Baca berita dengan sedikit iklan, klik di sini

Juni, bulan Bung Karno, baru berlalu. Baliho yang memampangkan sang Proklamator diturunkan. Panggung gembira dan gerak jalan berlalu sudah. Namun wajah Sukarno—lahir 6 Juni 1901 dan wafat 21 Juni 1970—masih berta­han di toko-toko buku, tepatnya di rak penjualan buku anyar. Berikut ini bebe­rapa judul buku yang mengulas jejak Bung Besar.

Ketika Mandela Kehilangan Sukarno

Sisi Sejarah yang Hilang: Memoar Sidarto Danusubroto, Ajudan Bung Karno
Penulis: Asvi Warman Adam
Penerbit: Ombak, Yogyakarta
Terbit: Juni 2013
Tebal: 318 halaman

Sidarto Danusubroto masih mengingat betul kejadian 23 tahun lalu itu. Sebagai Kepala Kepolisian Daerah Jawa Barat, dia masuk rombongan yang mendampingi Nelson Mandela saat mengunjungi Museum Asia-Afrika, Oktober 1990.
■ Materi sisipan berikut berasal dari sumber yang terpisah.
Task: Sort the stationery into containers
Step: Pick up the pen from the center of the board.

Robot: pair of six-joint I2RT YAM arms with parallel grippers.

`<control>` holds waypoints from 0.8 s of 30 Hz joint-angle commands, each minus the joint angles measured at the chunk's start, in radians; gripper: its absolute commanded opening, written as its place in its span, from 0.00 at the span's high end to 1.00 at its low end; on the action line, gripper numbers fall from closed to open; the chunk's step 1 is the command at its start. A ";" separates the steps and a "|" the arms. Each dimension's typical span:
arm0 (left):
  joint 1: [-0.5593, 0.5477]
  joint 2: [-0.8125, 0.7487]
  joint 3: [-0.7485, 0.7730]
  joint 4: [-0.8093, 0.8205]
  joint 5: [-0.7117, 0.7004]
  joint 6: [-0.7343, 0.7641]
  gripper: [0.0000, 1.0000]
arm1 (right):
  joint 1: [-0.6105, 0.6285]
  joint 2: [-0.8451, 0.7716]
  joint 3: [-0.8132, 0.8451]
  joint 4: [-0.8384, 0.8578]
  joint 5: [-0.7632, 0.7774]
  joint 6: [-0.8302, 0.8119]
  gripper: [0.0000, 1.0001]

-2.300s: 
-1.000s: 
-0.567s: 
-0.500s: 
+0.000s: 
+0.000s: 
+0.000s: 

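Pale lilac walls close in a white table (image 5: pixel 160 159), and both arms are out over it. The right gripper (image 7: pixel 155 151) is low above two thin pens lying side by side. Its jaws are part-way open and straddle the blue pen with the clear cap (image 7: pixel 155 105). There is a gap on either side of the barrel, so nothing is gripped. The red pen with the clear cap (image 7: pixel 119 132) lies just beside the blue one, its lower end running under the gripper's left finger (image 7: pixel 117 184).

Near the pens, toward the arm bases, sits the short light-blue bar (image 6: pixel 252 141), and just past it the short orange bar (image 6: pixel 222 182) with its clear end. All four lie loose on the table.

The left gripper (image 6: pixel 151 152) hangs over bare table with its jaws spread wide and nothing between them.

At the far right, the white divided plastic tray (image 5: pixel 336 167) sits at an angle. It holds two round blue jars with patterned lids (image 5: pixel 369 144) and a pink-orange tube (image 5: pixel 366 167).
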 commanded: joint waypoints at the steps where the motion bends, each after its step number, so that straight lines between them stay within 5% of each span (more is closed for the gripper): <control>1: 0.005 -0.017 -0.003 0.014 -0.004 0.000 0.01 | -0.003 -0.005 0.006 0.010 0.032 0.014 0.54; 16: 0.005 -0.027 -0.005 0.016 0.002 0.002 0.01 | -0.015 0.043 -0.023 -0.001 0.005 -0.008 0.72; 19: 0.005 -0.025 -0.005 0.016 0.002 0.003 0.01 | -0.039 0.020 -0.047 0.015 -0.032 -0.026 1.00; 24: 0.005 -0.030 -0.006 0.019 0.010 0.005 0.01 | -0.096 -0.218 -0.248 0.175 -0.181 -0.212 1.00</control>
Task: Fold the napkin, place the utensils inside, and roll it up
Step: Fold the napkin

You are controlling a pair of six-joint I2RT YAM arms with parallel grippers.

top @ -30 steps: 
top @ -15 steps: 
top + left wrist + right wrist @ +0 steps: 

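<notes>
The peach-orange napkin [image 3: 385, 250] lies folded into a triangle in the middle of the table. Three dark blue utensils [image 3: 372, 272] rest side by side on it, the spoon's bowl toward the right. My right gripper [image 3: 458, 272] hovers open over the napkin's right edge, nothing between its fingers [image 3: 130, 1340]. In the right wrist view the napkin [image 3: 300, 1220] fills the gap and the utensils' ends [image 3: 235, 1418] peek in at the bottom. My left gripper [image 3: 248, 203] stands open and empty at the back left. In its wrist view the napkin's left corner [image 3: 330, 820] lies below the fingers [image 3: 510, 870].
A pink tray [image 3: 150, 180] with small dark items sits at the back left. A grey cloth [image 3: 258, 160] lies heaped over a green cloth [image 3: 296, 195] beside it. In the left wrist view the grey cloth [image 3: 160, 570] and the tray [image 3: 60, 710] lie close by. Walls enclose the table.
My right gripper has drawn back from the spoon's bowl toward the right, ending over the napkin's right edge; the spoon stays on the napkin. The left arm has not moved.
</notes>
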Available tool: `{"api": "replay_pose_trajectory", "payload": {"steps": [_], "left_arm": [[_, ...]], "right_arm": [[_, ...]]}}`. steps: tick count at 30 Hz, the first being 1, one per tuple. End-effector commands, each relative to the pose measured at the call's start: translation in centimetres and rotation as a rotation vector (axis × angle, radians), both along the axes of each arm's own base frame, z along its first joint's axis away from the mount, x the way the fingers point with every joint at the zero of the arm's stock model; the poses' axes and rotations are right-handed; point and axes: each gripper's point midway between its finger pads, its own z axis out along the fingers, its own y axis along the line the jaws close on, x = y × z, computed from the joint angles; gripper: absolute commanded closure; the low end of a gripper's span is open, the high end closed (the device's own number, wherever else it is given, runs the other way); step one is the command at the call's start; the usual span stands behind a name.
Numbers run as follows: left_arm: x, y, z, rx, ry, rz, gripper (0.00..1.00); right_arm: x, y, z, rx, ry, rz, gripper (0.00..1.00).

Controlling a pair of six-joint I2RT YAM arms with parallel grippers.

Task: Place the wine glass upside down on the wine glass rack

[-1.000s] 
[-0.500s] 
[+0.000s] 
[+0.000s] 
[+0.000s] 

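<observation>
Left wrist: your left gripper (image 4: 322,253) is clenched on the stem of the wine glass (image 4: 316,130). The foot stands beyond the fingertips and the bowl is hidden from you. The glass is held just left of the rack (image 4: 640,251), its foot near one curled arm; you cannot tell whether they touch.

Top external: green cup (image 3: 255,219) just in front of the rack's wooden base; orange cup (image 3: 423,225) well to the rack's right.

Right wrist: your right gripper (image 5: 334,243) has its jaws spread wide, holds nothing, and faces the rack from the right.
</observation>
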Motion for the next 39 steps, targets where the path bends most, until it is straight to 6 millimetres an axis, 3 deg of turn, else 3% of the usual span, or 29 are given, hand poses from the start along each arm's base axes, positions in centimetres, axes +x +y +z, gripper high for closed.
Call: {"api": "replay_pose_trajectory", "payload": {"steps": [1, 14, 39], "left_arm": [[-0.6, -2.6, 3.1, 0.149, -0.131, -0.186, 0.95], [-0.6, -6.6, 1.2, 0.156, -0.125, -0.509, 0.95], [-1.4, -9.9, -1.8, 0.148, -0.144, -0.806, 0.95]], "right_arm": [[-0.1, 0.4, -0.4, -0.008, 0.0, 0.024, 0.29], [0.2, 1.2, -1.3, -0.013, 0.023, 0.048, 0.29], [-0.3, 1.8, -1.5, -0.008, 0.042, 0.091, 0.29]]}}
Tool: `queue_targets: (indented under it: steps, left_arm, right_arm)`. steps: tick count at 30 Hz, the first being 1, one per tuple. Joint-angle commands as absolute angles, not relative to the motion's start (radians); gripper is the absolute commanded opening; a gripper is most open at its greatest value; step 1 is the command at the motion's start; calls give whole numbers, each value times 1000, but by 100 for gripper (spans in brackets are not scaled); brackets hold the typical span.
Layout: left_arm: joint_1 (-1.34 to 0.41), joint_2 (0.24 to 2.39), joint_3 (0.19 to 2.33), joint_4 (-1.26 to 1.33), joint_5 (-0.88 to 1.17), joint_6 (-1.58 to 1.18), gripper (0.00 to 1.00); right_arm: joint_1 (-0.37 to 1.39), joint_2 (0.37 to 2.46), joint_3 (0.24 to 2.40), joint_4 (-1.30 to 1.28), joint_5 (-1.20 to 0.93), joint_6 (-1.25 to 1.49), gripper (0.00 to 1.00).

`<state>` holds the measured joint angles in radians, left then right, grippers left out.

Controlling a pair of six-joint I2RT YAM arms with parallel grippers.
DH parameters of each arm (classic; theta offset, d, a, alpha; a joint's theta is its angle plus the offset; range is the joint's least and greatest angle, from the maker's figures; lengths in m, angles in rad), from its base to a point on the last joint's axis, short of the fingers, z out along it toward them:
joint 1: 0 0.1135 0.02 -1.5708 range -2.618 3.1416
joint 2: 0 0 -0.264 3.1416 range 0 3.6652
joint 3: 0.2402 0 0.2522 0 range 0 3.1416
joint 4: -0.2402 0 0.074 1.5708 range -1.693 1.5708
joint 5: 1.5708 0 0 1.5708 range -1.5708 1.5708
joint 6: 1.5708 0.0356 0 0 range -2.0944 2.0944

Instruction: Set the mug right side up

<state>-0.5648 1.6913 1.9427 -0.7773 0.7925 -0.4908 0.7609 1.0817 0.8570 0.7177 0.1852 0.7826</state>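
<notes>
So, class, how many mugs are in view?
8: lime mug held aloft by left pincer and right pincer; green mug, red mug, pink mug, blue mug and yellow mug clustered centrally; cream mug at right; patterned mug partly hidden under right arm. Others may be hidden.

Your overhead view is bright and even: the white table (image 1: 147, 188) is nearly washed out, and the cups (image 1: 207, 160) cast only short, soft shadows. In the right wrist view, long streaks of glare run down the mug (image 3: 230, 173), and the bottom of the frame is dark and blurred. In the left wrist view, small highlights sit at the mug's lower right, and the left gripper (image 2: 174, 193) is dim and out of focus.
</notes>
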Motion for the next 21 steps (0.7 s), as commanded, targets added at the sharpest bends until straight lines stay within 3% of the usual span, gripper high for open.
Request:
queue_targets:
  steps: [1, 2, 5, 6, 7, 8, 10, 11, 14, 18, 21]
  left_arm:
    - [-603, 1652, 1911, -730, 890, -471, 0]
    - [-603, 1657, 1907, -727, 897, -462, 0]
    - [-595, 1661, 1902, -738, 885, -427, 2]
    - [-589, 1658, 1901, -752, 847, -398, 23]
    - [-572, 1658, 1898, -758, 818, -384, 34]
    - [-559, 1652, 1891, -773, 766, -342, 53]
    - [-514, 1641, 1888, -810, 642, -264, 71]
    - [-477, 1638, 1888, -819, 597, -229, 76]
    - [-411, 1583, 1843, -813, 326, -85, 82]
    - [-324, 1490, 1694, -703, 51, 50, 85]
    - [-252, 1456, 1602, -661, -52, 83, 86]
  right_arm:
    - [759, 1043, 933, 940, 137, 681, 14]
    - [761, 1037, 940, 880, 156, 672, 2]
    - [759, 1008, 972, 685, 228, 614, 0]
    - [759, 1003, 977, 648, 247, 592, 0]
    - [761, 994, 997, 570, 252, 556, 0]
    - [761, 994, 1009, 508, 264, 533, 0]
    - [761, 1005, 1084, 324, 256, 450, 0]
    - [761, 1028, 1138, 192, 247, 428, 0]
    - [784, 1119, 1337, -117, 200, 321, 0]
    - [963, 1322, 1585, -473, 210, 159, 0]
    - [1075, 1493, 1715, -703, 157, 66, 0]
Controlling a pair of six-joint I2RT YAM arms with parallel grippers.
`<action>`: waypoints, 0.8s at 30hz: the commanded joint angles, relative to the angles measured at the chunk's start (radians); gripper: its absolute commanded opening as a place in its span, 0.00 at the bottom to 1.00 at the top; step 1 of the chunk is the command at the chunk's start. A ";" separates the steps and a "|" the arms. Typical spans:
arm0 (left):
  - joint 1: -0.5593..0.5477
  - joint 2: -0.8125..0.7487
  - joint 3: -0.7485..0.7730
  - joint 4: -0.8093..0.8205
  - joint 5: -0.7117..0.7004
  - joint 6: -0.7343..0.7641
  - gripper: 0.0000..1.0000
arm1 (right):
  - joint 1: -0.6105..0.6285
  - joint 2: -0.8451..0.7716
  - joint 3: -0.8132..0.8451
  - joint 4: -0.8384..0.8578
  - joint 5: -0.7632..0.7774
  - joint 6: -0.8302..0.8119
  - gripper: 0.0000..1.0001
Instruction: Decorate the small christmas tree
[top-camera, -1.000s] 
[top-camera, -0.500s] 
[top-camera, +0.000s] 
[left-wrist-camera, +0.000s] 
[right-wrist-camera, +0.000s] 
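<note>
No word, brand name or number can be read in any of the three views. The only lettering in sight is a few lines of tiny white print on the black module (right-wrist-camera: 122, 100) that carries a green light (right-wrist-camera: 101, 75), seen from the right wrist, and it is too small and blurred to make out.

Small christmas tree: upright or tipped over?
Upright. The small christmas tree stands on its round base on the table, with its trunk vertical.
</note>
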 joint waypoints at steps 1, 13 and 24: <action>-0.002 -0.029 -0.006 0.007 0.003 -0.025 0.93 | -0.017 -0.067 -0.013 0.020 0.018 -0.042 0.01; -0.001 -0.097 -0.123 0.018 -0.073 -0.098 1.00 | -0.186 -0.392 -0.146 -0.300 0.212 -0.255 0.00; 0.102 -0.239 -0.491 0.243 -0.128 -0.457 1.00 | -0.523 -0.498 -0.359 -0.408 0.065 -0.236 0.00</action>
Pejuang kesetaraan ras asal Afrika Selatan itu memandang satu per satu foto yang terpampang di bangunan yang dulu bernama Gedung Merdeka tersebut. Ada Ali Sastroamidjojo, Soenario, dan Roeslan Abdulgani, semuanya pejabat yang mengurus Konferensi Asia-Afrika. "Where is the pic­ture of Sukarno?" kata Mandela.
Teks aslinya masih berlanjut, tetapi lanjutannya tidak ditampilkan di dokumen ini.